For the “Part A” sequence, we began with a side step (Leader’s left, Follower’s right) in open embrace. Then in close embrace, we walked to the cross, during which the embrace opens as noted in the prior paragraph. Then Follower steps forward with her right foot to the outside of the Leader’s right, to do forward ochos. Leader does right leg parada with Leader's and Follower’s hips close. Then the Leader opens up on his left for the Follower to step around and near him with her left foot, and they transition back into close embrace, by the Leader coming forward/ tilting toward the Follower in his upper body to meet her back in close embrace. The Follower should practice taking long steps around the Leader as she steps in front and around the Leader with her left foot in the pasada.

For the “Part B” sequence, which is more advanced, we continued our exploration of the transition, energy, and ochos. Again, we were to walk to the cross, during which the embrace opens as noted above. Then the Leader steps to his left slightly forward and around the Follower with his left foot, while also opening his right shoulder, to lead the Follower back sacada of her right foot, into a Follower clockwise molinete footwork of side, forward, at which point he paradas with his right foot, she pivots, and then steps over as usual for her pasada.

In the "Part B" sequence, for the Follower back sacada to work, she needs to maintain good molinete/ turns technique, especially as it relates to the back ocho and how she maintains her left hand hold on the Leader’s right bicep. We quickly refreshed this idea with the Follower holding onto the Leader in teapot hold (his right arm is behind his back, and only his left arm/hand is available to the Follower to hold on to). Followers need to get used to getting the information / lead from the Leader’s body (not his arms). Also, the Follower needs to hold on for her back sacada, especially with her left hand on the Leader’s right bicep, using the horizontal energy of pull/push to get lots of pivot in her hips to do the overturned ocho/back sacada. Also, for this to work, there is a Follower weight change at the cross to be completely on her left foot, so she can pivot completely on her left foot, with her right foot collected at the point of pivot, and then completely free to send out in the back sacada.

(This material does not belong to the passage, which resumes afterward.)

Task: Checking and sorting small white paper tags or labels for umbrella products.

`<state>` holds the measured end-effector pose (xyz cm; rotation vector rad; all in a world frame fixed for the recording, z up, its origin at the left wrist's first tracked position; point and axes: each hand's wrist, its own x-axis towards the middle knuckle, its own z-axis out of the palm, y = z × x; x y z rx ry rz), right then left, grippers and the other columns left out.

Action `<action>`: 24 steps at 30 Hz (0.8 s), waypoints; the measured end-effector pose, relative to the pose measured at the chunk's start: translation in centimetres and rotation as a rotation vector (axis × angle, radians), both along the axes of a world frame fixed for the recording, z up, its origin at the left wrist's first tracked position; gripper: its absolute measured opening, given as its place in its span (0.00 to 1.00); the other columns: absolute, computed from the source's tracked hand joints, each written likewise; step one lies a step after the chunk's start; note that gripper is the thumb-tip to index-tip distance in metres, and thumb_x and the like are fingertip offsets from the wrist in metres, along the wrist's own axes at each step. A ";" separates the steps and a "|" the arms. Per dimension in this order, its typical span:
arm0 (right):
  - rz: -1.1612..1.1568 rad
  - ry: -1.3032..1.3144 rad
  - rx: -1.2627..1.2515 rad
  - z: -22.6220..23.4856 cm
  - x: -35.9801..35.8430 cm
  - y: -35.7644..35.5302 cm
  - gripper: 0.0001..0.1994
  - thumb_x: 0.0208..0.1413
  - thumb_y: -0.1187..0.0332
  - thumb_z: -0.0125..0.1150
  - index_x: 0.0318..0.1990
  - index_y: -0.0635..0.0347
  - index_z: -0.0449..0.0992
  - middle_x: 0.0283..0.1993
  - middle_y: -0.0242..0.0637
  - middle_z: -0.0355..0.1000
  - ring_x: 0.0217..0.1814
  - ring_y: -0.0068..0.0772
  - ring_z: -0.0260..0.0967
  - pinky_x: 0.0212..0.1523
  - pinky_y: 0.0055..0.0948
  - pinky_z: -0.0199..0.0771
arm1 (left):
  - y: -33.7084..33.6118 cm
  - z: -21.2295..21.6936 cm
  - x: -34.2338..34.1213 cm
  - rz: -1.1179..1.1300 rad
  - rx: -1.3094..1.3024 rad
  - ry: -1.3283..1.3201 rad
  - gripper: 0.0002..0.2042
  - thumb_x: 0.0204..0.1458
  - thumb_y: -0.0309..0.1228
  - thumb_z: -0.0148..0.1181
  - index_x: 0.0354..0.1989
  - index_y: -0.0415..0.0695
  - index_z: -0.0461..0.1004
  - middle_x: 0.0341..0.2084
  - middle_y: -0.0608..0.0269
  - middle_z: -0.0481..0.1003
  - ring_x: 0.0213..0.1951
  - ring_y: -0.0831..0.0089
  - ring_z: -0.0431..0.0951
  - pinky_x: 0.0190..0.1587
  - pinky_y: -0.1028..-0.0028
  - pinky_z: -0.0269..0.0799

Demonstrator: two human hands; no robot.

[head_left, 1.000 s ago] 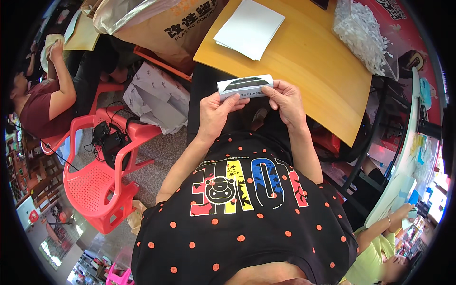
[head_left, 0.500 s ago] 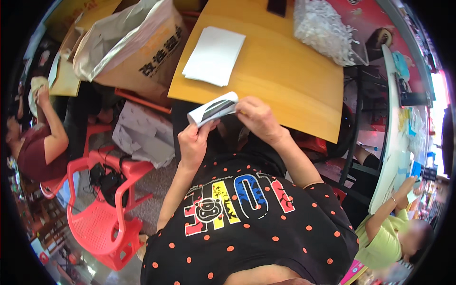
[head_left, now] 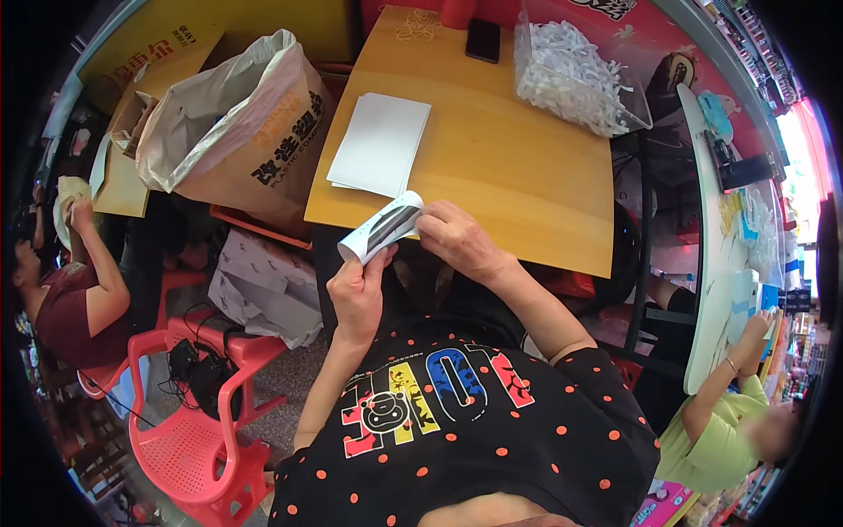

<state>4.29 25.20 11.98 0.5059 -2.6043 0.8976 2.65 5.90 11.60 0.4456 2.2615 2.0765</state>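
Observation:
A white sheet of paper [head_left: 383,230] with a dark printed patch is curled into a loose roll at the table's near edge. My left hand [head_left: 356,288] grips the lower left end of the roll between thumb and fingers. At its other end, my right hand [head_left: 457,235] pinches the paper's edge with closed fingers; the fingertips are partly hidden. Just beyond the roll, a stack of white sheets [head_left: 380,145] lies on the yellow wooden table [head_left: 492,176].
A clear bin of white paper strips [head_left: 575,75] stands at the table's far right, beside a dark phone [head_left: 483,40]. Rubber bands [head_left: 417,25] lie at the far edge. Left are a large open sack [head_left: 237,145] and a red chair [head_left: 189,448] holding black cables. Two people sit at either side.
The view has tilted, bringing the table's far end with the phone and rubber bands further into sight. Both hands still hold the curled paper, in nearly the same pose.

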 end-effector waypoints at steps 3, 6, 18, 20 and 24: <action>-0.003 -0.012 0.001 -0.2 -0.2 -0.1 0.09 0.45 0.77 0.61 0.32 0.61 0.67 0.35 0.41 0.66 0.41 0.44 0.66 0.42 0.37 0.69 | -0.1 -0.1 0.0 0.015 -0.052 0.057 0.09 0.56 0.20 0.55 0.43 0.30 0.74 0.34 0.53 0.80 0.36 0.70 0.81 0.39 0.74 0.78; -0.011 0.016 -0.022 -0.3 -0.2 -0.2 0.08 0.45 0.77 0.60 0.32 0.62 0.67 0.35 0.41 0.67 0.40 0.43 0.67 0.41 0.37 0.69 | -0.2 -0.2 0.1 0.028 -0.081 0.096 0.09 0.56 0.20 0.55 0.43 0.30 0.74 0.33 0.52 0.80 0.36 0.69 0.82 0.37 0.74 0.78; -0.035 0.016 -0.064 -0.3 -0.3 -0.5 0.09 0.42 0.79 0.63 0.32 0.63 0.70 0.37 0.42 0.70 0.40 0.44 0.70 0.39 0.34 0.72 | -0.3 0.2 0.2 -0.004 -0.033 0.025 0.10 0.57 0.19 0.53 0.45 0.28 0.73 0.38 0.55 0.78 0.40 0.69 0.80 0.43 0.73 0.78; -0.028 0.036 -0.087 -0.5 -0.3 -0.7 0.08 0.43 0.78 0.61 0.30 0.63 0.68 0.34 0.42 0.68 0.38 0.44 0.68 0.39 0.35 0.70 | -0.4 0.0 0.3 0.002 -0.033 0.023 0.10 0.57 0.19 0.53 0.45 0.28 0.73 0.38 0.55 0.78 0.40 0.69 0.80 0.43 0.73 0.78; -0.024 0.011 -0.093 -0.4 -0.2 -0.8 0.08 0.44 0.78 0.61 0.30 0.63 0.67 0.34 0.42 0.67 0.38 0.45 0.67 0.39 0.35 0.70 | -0.3 -0.2 0.3 0.039 -0.043 0.083 0.08 0.55 0.19 0.55 0.42 0.30 0.74 0.34 0.52 0.79 0.37 0.69 0.81 0.39 0.74 0.78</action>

For the Leader’s technique in the Follower’s back sacada, the Leader needs to let go of his right hand, otherwise he will stop the Follower from turning. He needs to trust his left arm/side, and trust her left hand hold of his right bicep. When the Leader receives the Follower’s back sacada, his right hip opens up to receive it.

We also tried this on the other side, which was difficult to lead since it is uncommon for the Follower to cross with her right foot over her left foot. To lead this, the Leader needs to open up his chest, come up and lift her a little as he comes up, and twist his torso a little. The twist in his torso causes the Follower’s legs to cross. It is a combination of a mechanical lead with his body and arms.

Next, we talked about the actual lead for the back sacada. The lead for the Follower is a pivot first in the initiation of an overturned ocho, and then have continuous circular energy. The energy into the pivot is at the highest level.

Depending on the energy and how the Leader receives it, instead of leading the Follower back sacada, he can lead an overturned back ocho into a back linear gancho.